If you’re like most of the population, (sn)accidents are a real thing and can be detrimental to your health and fitness goals. Here are six hacks to help stop the snacks.

1. Drink water

Did you know 37 percent of people mistake hunger for thirst? Before reaching for a snack, try pouring yourself a glass of water instead.

2. Add more protein to your meals

Protein keeps you feeling fuller for longer. Boost your breakfast by adding plant protein powder to your smoothie, oats, or cereal in the morning. To tie you over in between meals, have a plant protein shake or plant protein bar to satisfy your hunger.

3. Keep busy

If you find yourself opening the fridge because you’re bored, find something to keep you busy. There’s always a list of things that never seem to get done. Write these out and mark them off next time you catch yourself staring at the fridge.

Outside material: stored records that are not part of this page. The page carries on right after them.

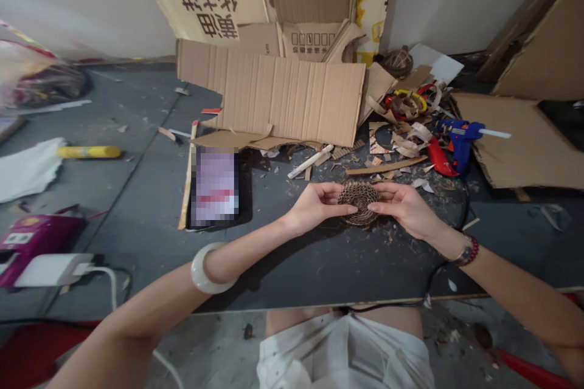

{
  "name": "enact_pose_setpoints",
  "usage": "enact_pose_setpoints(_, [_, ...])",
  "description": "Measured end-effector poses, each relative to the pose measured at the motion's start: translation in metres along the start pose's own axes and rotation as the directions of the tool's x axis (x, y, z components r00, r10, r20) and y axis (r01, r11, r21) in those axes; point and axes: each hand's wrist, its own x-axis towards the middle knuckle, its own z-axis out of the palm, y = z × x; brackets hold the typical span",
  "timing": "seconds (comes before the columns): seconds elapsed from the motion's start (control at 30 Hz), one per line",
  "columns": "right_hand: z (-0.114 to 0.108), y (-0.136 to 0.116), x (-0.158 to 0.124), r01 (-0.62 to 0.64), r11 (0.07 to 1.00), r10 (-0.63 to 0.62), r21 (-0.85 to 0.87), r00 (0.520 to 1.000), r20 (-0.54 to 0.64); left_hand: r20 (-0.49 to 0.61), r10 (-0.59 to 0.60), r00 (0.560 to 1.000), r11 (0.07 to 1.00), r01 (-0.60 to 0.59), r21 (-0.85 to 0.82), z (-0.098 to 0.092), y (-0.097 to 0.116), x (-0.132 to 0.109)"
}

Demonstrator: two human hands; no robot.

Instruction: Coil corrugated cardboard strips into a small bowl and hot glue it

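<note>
Both hands (317, 206) (406, 209) around corrugated cardboard disc (359, 202)

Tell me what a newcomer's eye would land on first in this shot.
The round corrugated cardboard piece comes first, held between the left hand and right hand above the dark table. Further back on the right, a blue glue gun stands out beside cardboard scraps. A large cardboard sheet spreads behind them.

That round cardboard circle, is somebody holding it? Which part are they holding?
Yes! The left hand and the right hand hold the round coiled-cardboard disc together, one on each of its two opposite edges.
</note>
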Motion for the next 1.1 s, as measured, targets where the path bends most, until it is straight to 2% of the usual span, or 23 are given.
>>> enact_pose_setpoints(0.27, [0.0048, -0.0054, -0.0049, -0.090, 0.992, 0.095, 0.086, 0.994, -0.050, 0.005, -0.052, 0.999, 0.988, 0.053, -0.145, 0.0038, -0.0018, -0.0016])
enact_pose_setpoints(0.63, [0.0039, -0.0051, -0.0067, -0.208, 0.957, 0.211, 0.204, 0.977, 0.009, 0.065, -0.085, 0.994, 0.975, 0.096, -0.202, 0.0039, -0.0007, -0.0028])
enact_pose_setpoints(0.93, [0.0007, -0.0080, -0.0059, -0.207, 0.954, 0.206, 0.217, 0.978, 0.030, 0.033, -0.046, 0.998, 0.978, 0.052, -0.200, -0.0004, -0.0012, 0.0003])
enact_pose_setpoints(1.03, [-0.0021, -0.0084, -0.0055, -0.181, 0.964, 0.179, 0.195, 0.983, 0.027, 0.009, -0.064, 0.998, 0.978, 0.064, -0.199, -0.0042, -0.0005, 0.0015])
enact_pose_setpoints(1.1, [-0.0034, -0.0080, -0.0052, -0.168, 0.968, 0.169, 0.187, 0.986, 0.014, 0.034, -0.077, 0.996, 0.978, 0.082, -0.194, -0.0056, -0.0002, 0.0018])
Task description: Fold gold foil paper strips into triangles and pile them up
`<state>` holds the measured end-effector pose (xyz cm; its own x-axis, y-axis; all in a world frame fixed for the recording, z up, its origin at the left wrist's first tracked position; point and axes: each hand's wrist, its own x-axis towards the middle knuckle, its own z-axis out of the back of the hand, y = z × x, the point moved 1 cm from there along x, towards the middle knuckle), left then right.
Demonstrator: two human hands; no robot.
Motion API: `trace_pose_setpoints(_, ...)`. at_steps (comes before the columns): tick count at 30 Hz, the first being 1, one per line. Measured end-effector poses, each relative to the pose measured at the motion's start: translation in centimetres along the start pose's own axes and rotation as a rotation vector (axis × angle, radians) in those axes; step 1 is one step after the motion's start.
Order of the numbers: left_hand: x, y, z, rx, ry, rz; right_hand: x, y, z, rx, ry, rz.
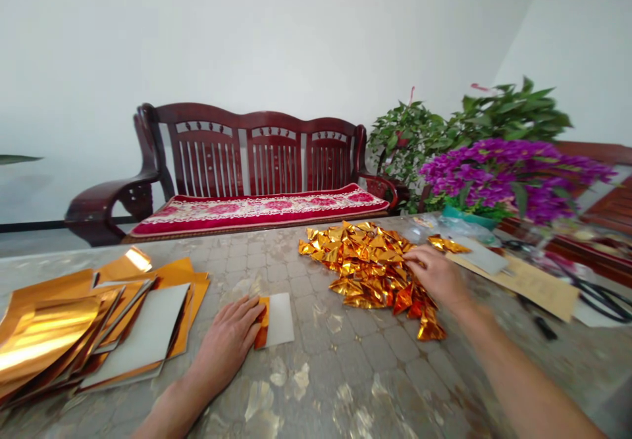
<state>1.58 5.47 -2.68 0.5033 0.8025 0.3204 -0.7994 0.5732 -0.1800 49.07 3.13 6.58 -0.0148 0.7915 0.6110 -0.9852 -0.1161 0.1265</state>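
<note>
My left hand [236,326] lies flat on the table, its fingers stretched out over the left part of a small sheet of paper [280,318]. That sheet shows a white face and a strip of shiny gold-orange foil beside my fingertips. My right hand [437,273] reaches to the right side of a heap of folded gold foil pieces [363,255]. Its thumb and fingers are bent close together at the heap's edge; whether a folded piece is between them is hard to see.
A loose stack of gold foil sheets [54,334] lies at the left. Purple flowers [508,172], a tan envelope-like sheet [538,284] and a black cable [597,291] are at the right. Behind the table [316,386] stands a dark wooden bench [274,143] with a red cushion.
</note>
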Motion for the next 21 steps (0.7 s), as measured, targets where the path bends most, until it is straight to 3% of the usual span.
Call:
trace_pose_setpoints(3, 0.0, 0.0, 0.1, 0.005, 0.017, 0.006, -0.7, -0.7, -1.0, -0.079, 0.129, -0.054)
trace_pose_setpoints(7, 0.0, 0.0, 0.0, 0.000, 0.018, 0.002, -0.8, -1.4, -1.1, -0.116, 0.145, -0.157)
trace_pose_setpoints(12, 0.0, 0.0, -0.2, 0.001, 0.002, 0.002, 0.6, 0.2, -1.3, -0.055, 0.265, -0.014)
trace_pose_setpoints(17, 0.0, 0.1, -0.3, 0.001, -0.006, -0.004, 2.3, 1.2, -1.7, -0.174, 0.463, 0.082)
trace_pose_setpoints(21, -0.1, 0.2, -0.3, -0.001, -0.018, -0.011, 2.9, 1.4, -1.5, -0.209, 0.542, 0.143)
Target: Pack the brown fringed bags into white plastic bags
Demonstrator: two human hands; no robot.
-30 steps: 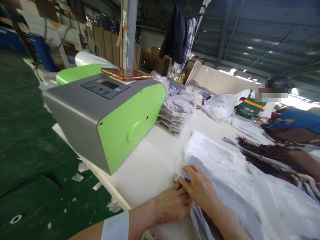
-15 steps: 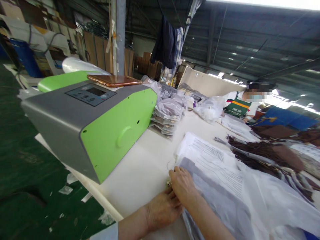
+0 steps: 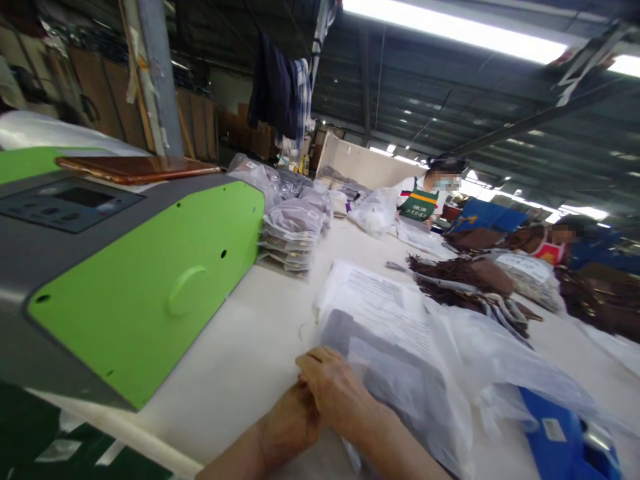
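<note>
Right hand (image 3: pixel 334 388) curls over the left hand (image 3: pixel 294 421), beside the plastic bag (image 3: pixel 395 370) on the worktop (image 3: pixel 240 353); whether either hand grasps something, one cannot tell.

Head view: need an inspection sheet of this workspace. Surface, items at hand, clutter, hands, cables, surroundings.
Surface: white table, edge visible lower left.
Job's things: clear printed bag with grey contents, lying flat beside the hands.
Clutter: stack of bagged items beside the green-and-grey machine; flat orange-brown object on top of it; brown corded items farther right; blue object near right.
Hands: right hand overlaps left hand; anything between them is hidden.
Cables: nothing seen on the table.
Surroundings: person in green apron, second person farther right; plastic scraps on the floor.
</note>
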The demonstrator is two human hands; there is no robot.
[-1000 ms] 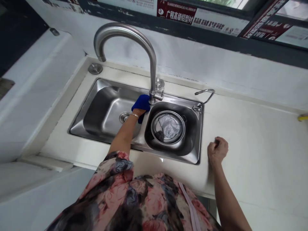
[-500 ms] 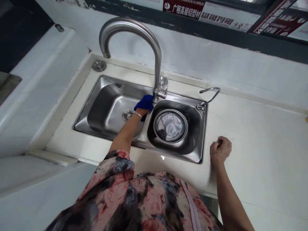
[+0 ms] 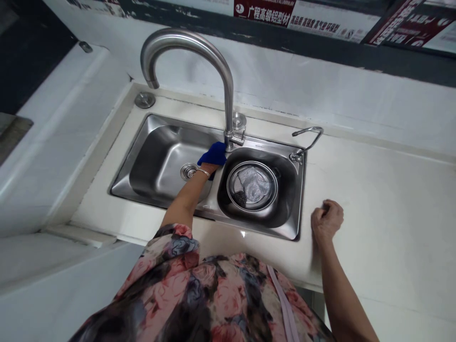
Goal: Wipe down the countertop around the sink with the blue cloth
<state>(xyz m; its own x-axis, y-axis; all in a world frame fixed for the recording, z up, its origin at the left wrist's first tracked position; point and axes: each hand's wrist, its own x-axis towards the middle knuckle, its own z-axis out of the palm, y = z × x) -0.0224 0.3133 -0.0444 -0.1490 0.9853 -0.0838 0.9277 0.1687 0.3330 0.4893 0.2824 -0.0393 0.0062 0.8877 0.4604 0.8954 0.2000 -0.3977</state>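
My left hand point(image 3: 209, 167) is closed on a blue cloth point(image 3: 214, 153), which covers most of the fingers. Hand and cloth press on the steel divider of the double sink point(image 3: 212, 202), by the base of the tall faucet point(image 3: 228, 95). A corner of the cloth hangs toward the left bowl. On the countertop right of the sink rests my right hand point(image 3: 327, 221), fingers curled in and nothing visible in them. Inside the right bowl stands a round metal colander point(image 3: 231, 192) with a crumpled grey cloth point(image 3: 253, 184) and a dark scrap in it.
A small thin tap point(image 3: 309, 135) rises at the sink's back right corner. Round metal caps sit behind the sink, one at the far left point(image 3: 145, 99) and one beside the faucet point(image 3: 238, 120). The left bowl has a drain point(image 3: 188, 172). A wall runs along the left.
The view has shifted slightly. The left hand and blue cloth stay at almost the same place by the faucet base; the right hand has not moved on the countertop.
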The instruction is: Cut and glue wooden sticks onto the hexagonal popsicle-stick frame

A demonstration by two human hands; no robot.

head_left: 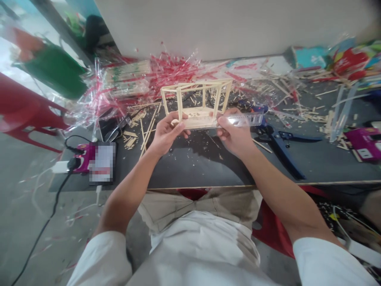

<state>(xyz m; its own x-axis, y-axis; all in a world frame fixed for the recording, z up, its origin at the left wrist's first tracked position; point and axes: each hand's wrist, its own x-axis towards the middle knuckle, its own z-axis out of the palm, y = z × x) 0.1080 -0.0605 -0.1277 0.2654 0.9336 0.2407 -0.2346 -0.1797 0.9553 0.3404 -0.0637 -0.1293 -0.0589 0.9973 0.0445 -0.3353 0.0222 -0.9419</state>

4. Keep your kitchen clean

The easiest way to avoid eating junk food is to not buy it! If you enjoy something sweet after a meal, stir plant protein powder into coconut yoghurt for a high- protein, low-sugar mousse dessert. These will help satisfy that sweet tooth without compromising your health.

5. Get more sleep

Do you ever wonder why sugary or starchy snacks seem to magnetise toward you when you’re tired? When you don’t get enough sleep, your body is looking for extra sources of energy to compensate. Get more sleep and see if your snacking subsides.

6. Look for patterns

Identifying your snacking patterns is the first step to overcoming them. Do you snack when you’re watching TV, are you hungry after a workout or while you’re sitting at work? Beat the habit with these hacks!